Schatzki (2003, 2005) exemplifies this concept of entanglement, proposing that central to all human social interaction are practice-arrangement meshes, where human ‘practices’ interact with material ‘arrangements’. These ‘meshes’ are similar to service systems in that they ‘interlace’ in such a way that they build larger and larger ‘nets’. Schatzki (2005) uses the example of classrooms linking and overlapping with the department office, college administration offices, dorms, the bookstore and the central administration building at the same ‘level’ to create the university or a ‘practice-arrangement bundle’ (Schatzki 2005). This could just as easily be called a service system. The university ‘bundle’ is tied to other educational institutions, state governments, local city governments, foundations, industries and so on to form the larger ‘net’ (or service system): American education. As with the socio-technical school, context is key and the emphasis is on the relationship between the human (social) and the material (technical).

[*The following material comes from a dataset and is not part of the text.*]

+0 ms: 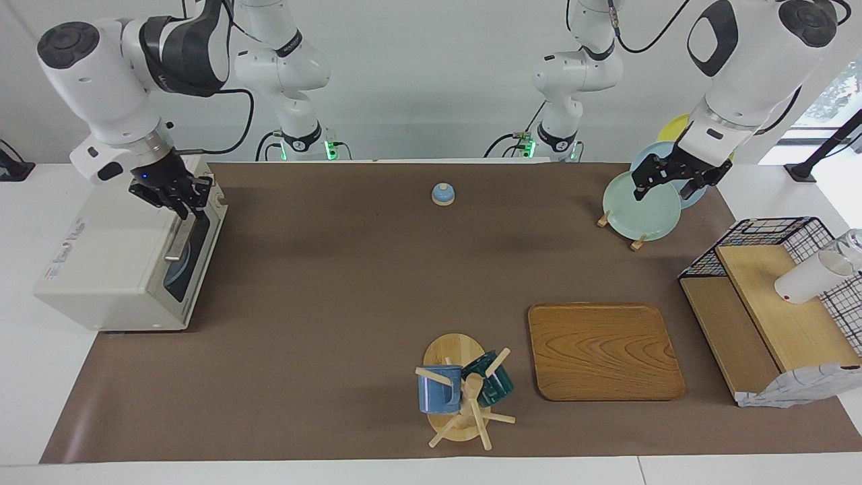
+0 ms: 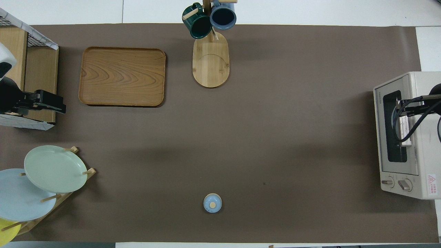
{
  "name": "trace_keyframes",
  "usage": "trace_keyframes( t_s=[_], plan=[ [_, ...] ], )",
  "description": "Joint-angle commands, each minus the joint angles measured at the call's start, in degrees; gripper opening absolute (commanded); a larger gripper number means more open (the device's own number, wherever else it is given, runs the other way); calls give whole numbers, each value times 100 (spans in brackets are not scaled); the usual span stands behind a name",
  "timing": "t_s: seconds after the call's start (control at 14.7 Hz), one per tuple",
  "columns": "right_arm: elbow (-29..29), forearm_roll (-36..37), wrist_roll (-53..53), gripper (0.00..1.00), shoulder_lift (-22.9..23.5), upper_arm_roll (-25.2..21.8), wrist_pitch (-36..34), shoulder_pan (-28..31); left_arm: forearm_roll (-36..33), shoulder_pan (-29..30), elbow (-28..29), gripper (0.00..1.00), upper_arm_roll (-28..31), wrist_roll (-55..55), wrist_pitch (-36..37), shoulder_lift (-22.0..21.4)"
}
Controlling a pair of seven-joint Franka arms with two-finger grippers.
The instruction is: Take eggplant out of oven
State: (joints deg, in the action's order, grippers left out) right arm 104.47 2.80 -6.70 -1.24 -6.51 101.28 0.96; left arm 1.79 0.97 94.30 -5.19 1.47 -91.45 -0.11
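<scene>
The right gripper [image 1: 180, 202], upper left of the frame, hovers at the closed toaster oven [image 1: 114, 269] handle [image 1: 176, 239]; jaws' state unclear. The eggplant is not visible. It should grip the bar centrally and pull evenly. The left gripper [image 1: 667, 185] waits over plates [image 1: 640, 205].

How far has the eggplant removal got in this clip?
Barely started. The oven door looks closed and no eggplant is visible. In hand: the right gripper sits at the door handle. The left gripper waits over the plate rack. Left: opening the door and taking the eggplant out.
</scene>
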Motion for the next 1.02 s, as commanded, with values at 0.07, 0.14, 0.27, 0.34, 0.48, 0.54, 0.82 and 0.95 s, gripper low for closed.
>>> trace_keyframes(
  t_s=[0.07, 0.14, 0.27, 0.34, 0.48, 0.54, 0.82, 0.95],
  plan=[
    [547, 483, 579, 0, -201, 36, 331, 53, -47, 52, 97, 100, -35, 11, -66, -112],
    [582, 554, 834, 0, -166, 36, 340, 36, -47, 44, 97, 100, -44, 11, -66, -112],
    [749, 774, 907, 0, -131, 36, 559, 27, -47, 52, 97, 100, -35, 11, -66, -112],
    [819, 897, 899, 0, -122, 36, 647, 35, -47, 44, 97, 100, -35, 11, -66, -112],
    [916, 951, 899, 0, -131, 36, 709, 44, -47, 43, 97, 100, -35, 11, -66, -112],
    [943, 959, 899, 0, -131, 36, 718, 44, -47, 43, 97, 100, -35, 11, -66, -112],
    [1048, 1038, 705, 0, -131, 36, 788, 53, -47, 44, 97, 100, -35, 11, -66, -112],
    [1118, 1030, 705, 0, -131, 36, 884, 53, -47, 43, 97, 100, -44, 11, -66, -112]
  ],
)
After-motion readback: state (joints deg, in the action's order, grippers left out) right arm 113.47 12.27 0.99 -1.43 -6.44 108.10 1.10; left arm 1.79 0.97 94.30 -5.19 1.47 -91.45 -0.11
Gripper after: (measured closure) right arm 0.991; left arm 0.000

It has also been suggested that the strength of largely loosely coupled relationships between entities plays a significant role in both the co-creation of value and formation of service systems (Vargo and Akaka 2012). Hence any model of service systems developed is not purely social, technical or material, but a combination of human, material and technological entities which must be considered according to the connection/distinction and reduction/holistic analysis.
Service systems are therefore holistic in nature but could also be reducible. The two concepts are not mutually exclusive and ideally, any model of service systems should allow for both the observation of a single entity (reductionism) and a system view of the whole (holism) (Mele et al. 2010; Ng et al. 2011, 2012; Barile et al. 2012). The synthesis of these two approaches is crucial towards understanding both the single element and its relationships with other elements without missing the whole picture and its systemic interpretations. This implies that entities within a system have both a distinctive and a connective role. Hence we argue that a fundamental axiom of a service system is that we cannot choose to consider one role without the other:
First axiom of a service system: Systemic entities must be discussed based on both connective and distinctive roles within the system and how tightly coupled its entities are. Reducibility analysis must therefore report on the implications to the system’s holistic nature.
This is consistent with many of the current models being proposed within service systems research. For example, Knowledge Based Service Systems (De Santo et al. 2011)Footnote 4 are the convergence of advances in IT tools with the evolution in thinking about system dynamic interactions, adaptive skills, sustainable development, enhanced learning, reconfiguration capacities and service innovation (IfM and IBM 2007) in complex environments (Basole and Rouse 2008).
Similarly a work system (Alter 2008, 2012) is defined as a system in which human participants and/or machines perform processes and activities using information, technology and other resources to produce products/services for internal or external customers (Alter 2012).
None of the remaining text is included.